▶ **What is being asked**
Given the listing below, the answer must be only the number of lines containing the string "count".

'''

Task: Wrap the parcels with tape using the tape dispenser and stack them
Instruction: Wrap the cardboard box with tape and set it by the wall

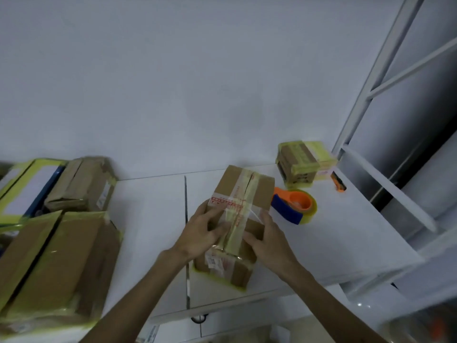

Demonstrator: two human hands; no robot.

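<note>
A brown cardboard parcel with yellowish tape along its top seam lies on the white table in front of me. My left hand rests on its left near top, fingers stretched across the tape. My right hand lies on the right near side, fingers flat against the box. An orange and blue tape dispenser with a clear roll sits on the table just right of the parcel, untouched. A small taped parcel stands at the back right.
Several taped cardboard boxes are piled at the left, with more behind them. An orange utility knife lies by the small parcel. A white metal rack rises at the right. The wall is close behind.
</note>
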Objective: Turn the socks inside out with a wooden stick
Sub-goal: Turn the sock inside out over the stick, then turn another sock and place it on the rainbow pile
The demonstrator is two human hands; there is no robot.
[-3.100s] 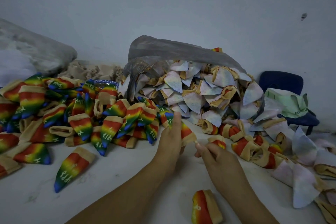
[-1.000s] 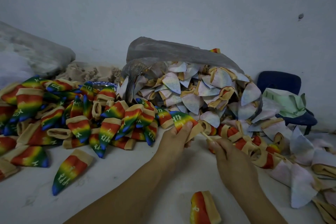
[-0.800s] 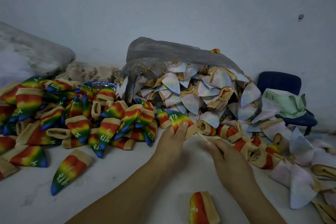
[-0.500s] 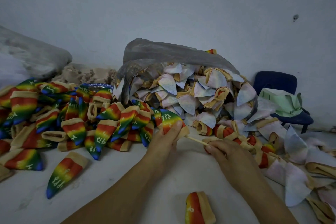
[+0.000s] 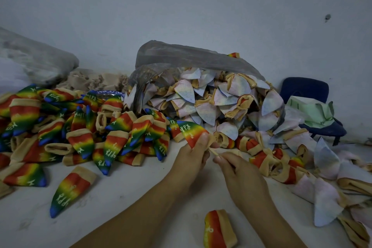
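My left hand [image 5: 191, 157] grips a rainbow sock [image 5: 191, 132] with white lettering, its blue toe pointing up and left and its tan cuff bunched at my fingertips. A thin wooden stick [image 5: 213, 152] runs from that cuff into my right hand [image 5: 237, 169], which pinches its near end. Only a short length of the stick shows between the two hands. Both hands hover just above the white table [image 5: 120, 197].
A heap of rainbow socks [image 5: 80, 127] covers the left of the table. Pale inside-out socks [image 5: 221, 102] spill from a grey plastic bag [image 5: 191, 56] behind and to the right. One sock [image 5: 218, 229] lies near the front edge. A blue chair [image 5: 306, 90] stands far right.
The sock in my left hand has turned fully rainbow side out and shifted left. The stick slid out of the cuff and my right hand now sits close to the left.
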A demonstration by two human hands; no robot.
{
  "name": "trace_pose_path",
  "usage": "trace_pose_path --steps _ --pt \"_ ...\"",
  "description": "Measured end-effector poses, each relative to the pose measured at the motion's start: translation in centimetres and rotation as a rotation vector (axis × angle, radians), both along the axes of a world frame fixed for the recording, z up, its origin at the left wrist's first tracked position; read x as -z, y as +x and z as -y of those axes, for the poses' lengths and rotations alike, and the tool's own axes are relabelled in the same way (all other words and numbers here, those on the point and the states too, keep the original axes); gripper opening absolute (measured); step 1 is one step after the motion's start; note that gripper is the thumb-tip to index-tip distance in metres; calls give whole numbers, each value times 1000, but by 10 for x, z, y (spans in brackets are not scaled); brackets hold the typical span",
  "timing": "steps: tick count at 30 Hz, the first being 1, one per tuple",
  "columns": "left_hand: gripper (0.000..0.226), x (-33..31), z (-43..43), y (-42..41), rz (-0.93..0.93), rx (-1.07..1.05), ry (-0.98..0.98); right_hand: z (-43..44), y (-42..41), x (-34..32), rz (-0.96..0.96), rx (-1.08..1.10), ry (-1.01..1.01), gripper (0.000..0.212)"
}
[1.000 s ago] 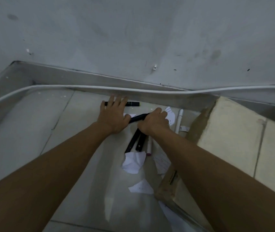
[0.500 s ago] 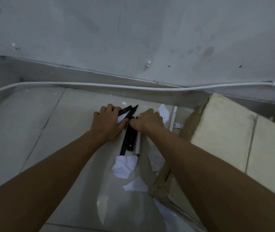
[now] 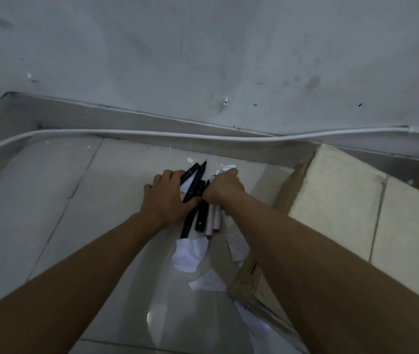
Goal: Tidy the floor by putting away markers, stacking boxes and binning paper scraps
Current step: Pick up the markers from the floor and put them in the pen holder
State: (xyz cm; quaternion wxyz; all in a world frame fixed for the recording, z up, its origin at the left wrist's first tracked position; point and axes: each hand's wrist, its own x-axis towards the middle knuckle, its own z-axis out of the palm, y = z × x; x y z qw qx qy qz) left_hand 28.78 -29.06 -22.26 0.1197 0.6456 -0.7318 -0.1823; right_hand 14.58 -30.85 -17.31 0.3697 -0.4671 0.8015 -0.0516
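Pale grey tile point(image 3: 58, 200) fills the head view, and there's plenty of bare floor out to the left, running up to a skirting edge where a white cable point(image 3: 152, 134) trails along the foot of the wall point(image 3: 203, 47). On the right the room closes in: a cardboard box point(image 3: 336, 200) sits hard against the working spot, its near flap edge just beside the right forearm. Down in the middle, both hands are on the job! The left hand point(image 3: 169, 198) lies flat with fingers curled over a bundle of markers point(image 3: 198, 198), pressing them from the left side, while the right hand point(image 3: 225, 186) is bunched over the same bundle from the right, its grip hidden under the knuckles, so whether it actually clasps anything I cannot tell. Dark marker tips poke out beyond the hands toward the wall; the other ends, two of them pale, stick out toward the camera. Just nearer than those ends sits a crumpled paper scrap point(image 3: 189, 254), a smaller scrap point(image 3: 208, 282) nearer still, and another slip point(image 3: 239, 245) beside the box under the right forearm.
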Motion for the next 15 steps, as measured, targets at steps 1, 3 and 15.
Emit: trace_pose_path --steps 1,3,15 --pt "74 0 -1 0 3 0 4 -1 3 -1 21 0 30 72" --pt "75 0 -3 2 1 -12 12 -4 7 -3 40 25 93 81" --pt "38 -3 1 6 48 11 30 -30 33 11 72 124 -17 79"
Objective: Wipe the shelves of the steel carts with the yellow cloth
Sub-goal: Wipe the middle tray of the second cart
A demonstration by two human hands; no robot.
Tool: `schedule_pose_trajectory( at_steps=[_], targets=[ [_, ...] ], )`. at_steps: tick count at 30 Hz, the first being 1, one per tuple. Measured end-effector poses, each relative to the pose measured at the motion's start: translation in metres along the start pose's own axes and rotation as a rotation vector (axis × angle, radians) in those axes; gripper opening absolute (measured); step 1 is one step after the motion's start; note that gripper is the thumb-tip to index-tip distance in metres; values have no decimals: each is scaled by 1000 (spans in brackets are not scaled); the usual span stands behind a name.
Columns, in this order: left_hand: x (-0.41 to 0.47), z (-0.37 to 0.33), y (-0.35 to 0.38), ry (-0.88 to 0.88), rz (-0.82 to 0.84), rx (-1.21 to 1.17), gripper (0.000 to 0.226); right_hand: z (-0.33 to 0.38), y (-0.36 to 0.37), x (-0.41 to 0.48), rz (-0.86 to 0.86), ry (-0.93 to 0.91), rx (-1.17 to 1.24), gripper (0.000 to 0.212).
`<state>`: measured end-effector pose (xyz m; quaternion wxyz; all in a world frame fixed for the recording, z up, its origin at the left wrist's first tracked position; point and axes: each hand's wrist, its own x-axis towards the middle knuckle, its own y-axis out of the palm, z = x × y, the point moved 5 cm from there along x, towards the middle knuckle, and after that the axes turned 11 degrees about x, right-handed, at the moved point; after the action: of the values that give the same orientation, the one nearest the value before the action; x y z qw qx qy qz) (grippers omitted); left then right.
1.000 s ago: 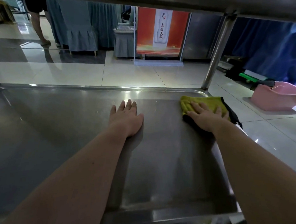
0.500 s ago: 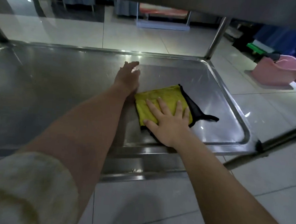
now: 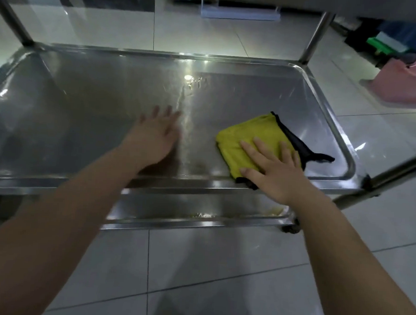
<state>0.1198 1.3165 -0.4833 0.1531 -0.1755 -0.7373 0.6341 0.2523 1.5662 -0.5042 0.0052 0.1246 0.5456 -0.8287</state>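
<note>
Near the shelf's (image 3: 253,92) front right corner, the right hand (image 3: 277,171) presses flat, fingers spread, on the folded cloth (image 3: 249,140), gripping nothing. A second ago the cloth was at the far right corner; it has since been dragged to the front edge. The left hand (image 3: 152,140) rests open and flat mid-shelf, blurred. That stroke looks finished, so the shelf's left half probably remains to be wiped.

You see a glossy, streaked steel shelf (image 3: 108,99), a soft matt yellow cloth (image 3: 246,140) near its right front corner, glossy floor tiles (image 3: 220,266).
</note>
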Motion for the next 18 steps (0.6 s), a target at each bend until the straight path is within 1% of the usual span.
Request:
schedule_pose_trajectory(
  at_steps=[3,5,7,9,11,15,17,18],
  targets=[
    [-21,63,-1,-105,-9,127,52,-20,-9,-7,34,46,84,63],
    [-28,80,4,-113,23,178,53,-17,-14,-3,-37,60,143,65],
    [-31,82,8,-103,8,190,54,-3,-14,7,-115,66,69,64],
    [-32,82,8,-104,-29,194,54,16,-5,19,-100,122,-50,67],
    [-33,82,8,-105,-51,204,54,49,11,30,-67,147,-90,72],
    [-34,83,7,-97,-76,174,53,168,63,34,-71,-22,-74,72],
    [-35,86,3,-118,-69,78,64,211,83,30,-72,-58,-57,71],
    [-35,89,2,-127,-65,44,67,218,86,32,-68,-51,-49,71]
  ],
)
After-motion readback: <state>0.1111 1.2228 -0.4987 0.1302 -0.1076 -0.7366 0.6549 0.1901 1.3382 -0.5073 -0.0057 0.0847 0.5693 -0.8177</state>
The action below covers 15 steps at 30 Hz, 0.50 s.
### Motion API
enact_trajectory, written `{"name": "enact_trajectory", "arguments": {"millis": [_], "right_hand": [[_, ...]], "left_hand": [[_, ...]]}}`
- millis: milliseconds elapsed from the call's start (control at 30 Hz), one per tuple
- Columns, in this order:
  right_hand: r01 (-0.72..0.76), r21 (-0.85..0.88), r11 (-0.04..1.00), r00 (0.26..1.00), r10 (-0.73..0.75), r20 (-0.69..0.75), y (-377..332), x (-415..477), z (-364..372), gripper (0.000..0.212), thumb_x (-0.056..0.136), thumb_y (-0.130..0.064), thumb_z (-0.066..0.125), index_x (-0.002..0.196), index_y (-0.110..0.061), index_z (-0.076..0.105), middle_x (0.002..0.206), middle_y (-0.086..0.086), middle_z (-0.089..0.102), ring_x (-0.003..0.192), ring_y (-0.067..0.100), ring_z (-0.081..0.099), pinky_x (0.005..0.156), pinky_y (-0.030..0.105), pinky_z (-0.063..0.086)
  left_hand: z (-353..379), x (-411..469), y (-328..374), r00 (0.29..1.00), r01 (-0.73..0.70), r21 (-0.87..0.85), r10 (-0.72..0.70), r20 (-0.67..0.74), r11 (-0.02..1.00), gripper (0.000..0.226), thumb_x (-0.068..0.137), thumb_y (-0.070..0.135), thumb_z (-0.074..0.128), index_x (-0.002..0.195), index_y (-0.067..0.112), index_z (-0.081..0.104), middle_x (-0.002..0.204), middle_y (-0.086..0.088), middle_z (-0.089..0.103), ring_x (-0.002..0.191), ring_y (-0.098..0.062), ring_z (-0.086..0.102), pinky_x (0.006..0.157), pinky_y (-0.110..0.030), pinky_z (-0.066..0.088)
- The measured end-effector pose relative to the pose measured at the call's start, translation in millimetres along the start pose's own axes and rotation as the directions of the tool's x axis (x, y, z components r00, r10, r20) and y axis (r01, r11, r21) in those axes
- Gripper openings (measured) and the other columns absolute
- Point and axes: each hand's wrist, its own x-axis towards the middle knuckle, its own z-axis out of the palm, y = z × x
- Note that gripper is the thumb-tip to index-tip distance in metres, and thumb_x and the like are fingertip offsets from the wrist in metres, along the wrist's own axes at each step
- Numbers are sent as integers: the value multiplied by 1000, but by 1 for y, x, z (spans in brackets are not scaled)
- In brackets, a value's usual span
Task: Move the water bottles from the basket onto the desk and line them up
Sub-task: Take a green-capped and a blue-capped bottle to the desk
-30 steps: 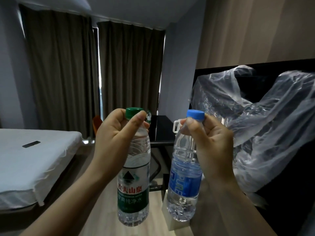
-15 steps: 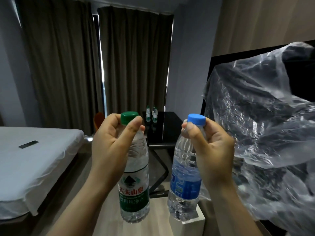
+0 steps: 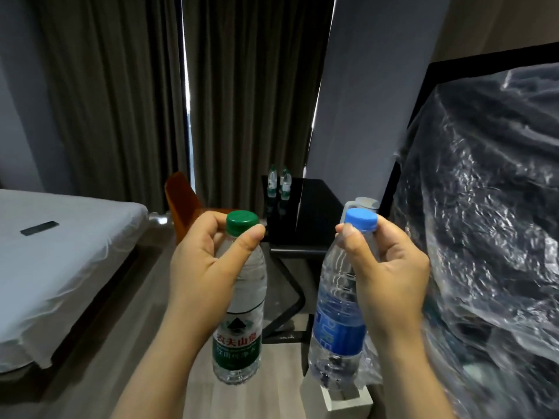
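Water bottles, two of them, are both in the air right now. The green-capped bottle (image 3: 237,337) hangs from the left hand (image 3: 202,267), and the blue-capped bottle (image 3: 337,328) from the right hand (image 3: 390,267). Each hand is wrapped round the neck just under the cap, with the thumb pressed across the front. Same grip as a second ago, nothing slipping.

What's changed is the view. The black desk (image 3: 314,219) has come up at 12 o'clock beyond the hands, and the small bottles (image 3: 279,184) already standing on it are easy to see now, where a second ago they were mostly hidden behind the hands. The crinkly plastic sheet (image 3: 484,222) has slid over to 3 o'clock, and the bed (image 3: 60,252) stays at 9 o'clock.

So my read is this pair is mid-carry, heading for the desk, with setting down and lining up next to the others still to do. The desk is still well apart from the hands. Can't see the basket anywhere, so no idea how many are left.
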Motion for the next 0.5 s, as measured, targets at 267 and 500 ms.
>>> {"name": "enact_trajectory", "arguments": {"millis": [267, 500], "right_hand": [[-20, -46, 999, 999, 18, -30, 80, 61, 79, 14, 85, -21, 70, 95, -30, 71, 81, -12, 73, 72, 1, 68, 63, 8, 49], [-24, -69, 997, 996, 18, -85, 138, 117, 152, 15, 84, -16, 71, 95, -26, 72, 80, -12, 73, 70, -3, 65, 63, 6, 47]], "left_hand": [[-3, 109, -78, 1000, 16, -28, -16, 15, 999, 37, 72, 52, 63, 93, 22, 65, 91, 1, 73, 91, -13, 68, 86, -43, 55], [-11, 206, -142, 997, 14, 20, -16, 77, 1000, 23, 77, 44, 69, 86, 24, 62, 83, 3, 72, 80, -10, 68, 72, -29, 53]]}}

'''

▶ **Task response**
2